» **What is being asked**: Going through the data below, copy out each line where the word "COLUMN" shows up.
*-*-*
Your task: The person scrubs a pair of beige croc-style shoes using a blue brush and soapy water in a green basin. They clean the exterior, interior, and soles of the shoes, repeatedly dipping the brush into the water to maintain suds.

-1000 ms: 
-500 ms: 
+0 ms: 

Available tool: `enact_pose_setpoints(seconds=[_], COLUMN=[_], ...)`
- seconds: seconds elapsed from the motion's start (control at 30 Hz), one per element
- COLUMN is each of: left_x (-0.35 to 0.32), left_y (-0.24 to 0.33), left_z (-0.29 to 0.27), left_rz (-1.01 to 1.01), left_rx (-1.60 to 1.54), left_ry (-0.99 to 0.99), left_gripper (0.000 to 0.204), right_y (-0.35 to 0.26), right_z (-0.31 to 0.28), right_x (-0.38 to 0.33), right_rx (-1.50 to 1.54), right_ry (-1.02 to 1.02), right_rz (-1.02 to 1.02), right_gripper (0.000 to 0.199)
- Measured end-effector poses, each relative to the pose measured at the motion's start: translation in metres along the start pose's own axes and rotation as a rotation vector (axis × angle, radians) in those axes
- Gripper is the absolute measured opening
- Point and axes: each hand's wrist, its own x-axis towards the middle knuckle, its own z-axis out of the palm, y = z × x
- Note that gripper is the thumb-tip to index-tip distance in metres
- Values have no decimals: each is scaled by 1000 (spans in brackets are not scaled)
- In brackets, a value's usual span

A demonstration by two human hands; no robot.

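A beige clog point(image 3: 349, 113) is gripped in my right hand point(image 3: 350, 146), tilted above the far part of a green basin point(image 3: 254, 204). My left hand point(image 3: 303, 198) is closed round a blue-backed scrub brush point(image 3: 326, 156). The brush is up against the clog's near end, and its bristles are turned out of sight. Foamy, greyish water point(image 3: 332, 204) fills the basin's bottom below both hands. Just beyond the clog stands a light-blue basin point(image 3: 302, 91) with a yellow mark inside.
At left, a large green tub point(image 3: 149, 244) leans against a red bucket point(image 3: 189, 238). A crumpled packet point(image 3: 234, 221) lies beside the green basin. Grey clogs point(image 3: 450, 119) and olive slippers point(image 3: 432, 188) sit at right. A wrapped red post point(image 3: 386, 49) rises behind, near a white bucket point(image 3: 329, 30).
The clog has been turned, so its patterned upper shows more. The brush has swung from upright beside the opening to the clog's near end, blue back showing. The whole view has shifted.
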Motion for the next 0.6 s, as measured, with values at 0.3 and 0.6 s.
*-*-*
» **Output for this task**:
Available tool: `enact_pose_setpoints(seconds=[_], COLUMN=[_], ...)`
- COLUMN is each of: left_x (-0.35 to 0.32), left_y (-0.24 to 0.33), left_z (-0.29 to 0.27), left_rz (-1.01 to 1.01), left_rx (-1.60 to 1.54), left_ry (-0.99 to 0.99), left_gripper (0.000 to 0.204), right_y (-0.35 to 0.26), right_z (-0.31 to 0.28), right_x (-0.38 to 0.33), right_rx (-1.50 to 1.54), right_ry (-1.02 to 1.02), right_rz (-1.02 to 1.02), right_gripper (0.000 to 0.199)

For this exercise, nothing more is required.